The notification issued on Tuesday states that in respect of proposals involving FDI beyond 51 per cent, the mandatory sourcing of at least 30 per cent would have to be done from the domestic small and cottage industries which have a maximum investment in plant and machinery of $1 million (about Rs. 5 crore).
Commerce and Industry Minister, Anand Sharma said the Cabinet took a conscious decision on November 24 to liberalise policy for FDI in single brand retail. FDI in single brand has led to emergence of some global majors in Indian market. "We have now allowed FDI up to 100 percent with the stipulation that in respect of proposals involving FDI beyond 51 per cent there will be mandatory sourcing of at least 30 per cent of the total value of the products sold would have to be done from Indian ‘small industries/village and cottage industries, artisans and craftsmen, This step will provide stimulus to domestic manufacturing value addition and help in technical upgradation of our local small industry," Mr.

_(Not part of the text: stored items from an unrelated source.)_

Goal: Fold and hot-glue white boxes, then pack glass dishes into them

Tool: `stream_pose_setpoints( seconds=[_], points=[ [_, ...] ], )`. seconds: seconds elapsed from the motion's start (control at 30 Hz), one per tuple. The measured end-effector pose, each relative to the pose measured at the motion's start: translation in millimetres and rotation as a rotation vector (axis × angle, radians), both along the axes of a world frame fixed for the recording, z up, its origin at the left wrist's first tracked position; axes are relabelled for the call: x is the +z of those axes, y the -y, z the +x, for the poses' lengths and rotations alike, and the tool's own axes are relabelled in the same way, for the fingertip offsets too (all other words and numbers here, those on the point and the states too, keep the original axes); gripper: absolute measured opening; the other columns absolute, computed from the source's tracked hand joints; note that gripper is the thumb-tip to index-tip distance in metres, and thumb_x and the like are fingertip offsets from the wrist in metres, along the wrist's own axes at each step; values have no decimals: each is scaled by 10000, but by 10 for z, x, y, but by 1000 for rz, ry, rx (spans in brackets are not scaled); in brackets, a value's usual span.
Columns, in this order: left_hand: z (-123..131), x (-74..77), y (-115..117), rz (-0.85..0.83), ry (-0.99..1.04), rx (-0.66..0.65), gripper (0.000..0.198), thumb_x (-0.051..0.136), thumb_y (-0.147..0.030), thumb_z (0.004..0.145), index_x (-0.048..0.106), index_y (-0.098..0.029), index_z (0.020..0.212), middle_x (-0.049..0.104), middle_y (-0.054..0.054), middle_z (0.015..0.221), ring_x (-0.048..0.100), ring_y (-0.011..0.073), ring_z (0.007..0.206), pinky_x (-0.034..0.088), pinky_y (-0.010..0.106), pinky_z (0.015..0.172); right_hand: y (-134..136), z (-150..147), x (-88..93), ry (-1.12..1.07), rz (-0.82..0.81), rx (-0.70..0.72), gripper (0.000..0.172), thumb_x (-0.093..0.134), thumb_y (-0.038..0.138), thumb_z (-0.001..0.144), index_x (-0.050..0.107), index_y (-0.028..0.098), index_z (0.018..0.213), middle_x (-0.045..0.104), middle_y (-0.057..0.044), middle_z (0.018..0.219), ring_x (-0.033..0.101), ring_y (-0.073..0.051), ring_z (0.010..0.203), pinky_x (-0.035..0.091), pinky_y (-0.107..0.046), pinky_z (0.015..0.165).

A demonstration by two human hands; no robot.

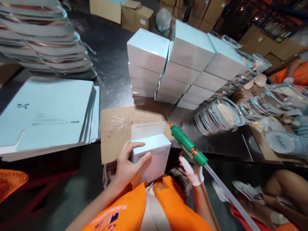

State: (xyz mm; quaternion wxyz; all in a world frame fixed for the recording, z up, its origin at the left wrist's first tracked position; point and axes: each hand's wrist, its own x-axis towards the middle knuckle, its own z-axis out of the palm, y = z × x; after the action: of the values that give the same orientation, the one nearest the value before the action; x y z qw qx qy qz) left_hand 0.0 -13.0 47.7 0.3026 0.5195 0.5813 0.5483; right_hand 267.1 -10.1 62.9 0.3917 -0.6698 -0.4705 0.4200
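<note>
My left hand [127,165] grips a small white box [154,154] with its flap standing open, held over the near edge of a brown cardboard sheet [113,131]. My right hand [192,171], in a white glove, is closed round a green glue gun [186,144] with an orange band. A clear glue stick trails back from the gun. The gun's orange tip points toward the box's open flap, a short way to its right.
Stacked white boxes [183,61] stand behind the cardboard. A pile of flat box blanks [48,112] lies at left. Clear plastic lids [45,41] are piled at top left. Rows of clear round containers [221,115] lie at right. Another person's legs [276,189] show at lower right.
</note>
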Motion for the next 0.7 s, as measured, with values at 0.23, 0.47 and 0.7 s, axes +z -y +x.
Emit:
stream_pose_setpoints(
  seconds=[0.23,0.47,0.7],
  points=[
    [-115,81,1,-6,53,92,315,842,-460,791,747,-225,977,696,35,971,681,211,907,540,291,757,-732,-296,-101,-174,-205,64,601,633,672,816,801,142,1042,639,-4,543,550,-150,446,441,-261,436],
    [-181,74,-9,-69,161,70,361,838,-473,773,723,-210,991,709,38,955,678,199,822,542,282,691,-1116,-159,-167,54,-289,88,564,553,674,921,650,186,657,684,-88,598,728,-243,658,557,-306,611],
    [-124,71,-88,-49,149,-45,368,845,-521,765,734,-225,952,712,54,970,689,223,892,563,306,764,-938,-262,290,-3,-10,110,397,810,547,788,788,216,1007,811,-70,997,751,-256,1007,596,-357,898]
  ],
)
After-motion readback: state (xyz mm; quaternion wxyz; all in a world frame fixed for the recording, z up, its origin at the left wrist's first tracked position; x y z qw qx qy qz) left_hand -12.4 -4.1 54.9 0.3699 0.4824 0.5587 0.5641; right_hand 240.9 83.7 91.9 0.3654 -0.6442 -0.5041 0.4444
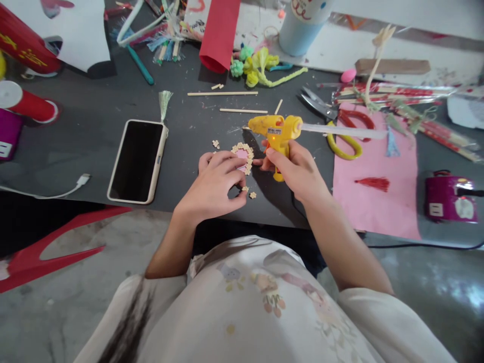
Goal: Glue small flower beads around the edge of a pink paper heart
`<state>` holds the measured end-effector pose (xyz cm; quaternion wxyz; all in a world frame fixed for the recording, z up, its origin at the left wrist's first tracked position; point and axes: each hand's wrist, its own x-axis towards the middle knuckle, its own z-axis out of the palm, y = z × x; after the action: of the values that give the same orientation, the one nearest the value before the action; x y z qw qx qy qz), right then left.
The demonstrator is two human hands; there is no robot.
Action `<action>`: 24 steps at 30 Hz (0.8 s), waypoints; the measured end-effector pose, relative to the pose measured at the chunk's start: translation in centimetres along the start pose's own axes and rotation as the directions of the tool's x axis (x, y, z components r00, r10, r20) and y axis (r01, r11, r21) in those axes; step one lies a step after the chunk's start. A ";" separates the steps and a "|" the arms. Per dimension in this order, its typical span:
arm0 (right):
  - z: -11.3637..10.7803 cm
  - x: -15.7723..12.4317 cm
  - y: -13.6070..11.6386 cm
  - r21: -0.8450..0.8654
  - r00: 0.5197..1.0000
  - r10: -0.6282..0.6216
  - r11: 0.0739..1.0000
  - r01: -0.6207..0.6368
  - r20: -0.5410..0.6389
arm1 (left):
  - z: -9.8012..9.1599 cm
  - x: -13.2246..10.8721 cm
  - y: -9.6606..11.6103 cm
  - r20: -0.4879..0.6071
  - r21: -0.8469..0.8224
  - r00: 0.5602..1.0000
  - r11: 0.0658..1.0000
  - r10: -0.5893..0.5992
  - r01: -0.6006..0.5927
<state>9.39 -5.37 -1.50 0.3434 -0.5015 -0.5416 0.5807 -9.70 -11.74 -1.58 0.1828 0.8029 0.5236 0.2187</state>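
Observation:
My right hand is wrapped round the handle of a yellow hot glue gun. Its nozzle points left, a small orange light glows on its body, and a long clear glue stick sticks out of its back. My left hand reaches over a small pink round piece edged with pale wooden bits, its fingers partly covering it. Between the left thumb and index finger is a tiny pale flower-shaped cluster. Another such cluster lies just right of the fingertips, and one more lies above the hand.
A phone lies at left. Thin wooden sticks lie beyond the glue gun. Scissors and a red tassel rest on a pink sheet at right. A blue-grey bottle and red paper stand behind.

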 end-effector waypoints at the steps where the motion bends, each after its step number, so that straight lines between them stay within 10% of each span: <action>1: 0.0 0.0 0.0 0.001 1.000 -0.002 1.000 0.002 -0.002 | 0.0 0.0 0.0 -0.001 0.002 1.000 1.000 -0.001 0.001; 14: -1.0 -1.1 -0.4 -0.056 1.000 0.004 0.998 -0.006 -0.018 | -0.4 -1.0 0.1 -0.018 0.027 1.000 1.000 -0.004 0.005; 24: -3.3 -7.3 -0.9 -0.309 0.985 0.174 0.937 -0.163 0.009 | 0.3 -1.7 -0.8 -0.203 -0.004 0.979 1.000 0.001 -0.001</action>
<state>14.35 -11.17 1.23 0.2005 -0.5829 -0.5865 0.5254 -10.79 -13.01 -2.54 0.1303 0.7763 0.5386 0.3007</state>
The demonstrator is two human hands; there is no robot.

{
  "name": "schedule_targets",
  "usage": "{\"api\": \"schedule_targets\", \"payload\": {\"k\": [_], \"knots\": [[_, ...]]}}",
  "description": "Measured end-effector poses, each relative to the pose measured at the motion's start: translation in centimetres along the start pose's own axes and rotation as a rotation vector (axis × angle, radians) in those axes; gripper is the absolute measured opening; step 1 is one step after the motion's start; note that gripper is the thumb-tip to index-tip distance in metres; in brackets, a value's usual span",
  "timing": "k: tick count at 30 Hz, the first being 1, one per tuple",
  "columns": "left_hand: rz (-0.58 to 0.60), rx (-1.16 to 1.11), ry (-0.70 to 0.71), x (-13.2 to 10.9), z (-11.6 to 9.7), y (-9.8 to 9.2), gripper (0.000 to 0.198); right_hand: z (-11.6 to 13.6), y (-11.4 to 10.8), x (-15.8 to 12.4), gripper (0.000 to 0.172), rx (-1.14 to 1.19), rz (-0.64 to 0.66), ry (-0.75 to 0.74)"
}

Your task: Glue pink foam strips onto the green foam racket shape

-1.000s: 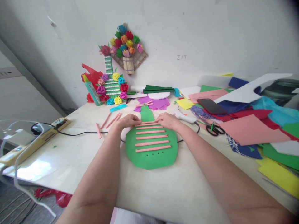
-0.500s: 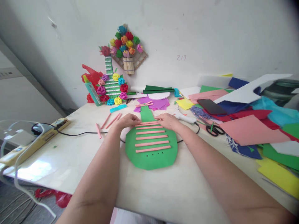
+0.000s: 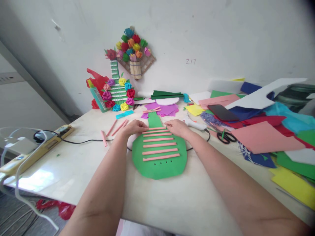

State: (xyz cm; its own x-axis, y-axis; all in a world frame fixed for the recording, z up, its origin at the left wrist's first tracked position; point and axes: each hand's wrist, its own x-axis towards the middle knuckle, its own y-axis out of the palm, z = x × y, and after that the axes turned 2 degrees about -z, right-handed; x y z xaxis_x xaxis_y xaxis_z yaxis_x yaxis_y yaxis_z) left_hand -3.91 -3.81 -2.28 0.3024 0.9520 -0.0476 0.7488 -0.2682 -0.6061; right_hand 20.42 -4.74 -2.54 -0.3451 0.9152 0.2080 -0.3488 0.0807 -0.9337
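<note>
A green paper guitar shape (image 3: 159, 170) lies flat on the table, its neck pointing away from me. Several rolled pink paper strips run across its body in rows, above a line of small dark dots. At the top of the body, one more pink paper strip (image 3: 157, 128) stretches between my hands. My left hand (image 3: 136, 127) pinches its left end, and my right hand (image 3: 177, 127) has its fingers closed at the right end. The fingertips are partly hidden. Two pink strips lie crossed at the far end of the neck.
Loose pink strips (image 3: 111, 128) lie left of the guitar. A flowered paper guitar (image 3: 118, 90) and a glue bottle (image 3: 97, 97) stand behind. To the right are a glue gun (image 3: 195, 123), scissors (image 3: 226, 137), a phone (image 3: 222, 112) and coloured paper. A power strip (image 3: 36, 149) sits left.
The top pink strip has shifted slightly away from me, towards the neck, widening the gap to the strip below. My hands stay almost in place; the right has edged slightly rightward.
</note>
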Motion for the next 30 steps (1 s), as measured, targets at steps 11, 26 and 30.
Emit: {"api": "schedule_targets", "payload": {"k": [11,26,30], "knots": [[-0.301,-0.115,0.058,-0.2,0.4,-0.7,0.034,-0.3,-0.1,0.2,0.035,0.053,-0.106,0.067],[-0.942,0.61,-0.48,-0.6,0.9,-1.7,0.021,-0.2,-0.4,0.1,0.034,0.02,-0.16,0.122],[-0.997,0.656,-0.483,-0.4,1.0,-1.4,0.031,-0.2,-0.5,0.1,0.034,0.013,-0.158,0.13]]}}
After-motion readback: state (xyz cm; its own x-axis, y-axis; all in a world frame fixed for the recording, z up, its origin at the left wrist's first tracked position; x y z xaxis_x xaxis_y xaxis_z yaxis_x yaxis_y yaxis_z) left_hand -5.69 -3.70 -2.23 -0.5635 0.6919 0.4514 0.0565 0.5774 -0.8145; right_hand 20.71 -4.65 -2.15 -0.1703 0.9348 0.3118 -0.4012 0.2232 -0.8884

Sharma remarked.
At present, for single-brand retailers, 51 per cent FDI is permitted. Removal of investment cap would help global fashion brands especially from Italy, US and Europe to strengthen their interest in the growing Indian market. Many big names have already set up their operations in the country by partnering with Indian partners.
The new policy would allow them to buy out the domestic partners. The government said the move which comes into effect immediately would enhance competitiveness of Indian enterprises through access to global design, technologies and management practices.
The riders proposed in the notification states that products by the global chains should be of single brand only and be sold under the same brand internationally. Single brand retailing would cover products which are branded during manufacturing and the foreign investor should be owner of the brand.
Though 51 per cent FDI in single brand was allowed in February 2006, not much investment has come in the sector. During last three and half years, FDI worth only Rs. 196 crore was received in the sector.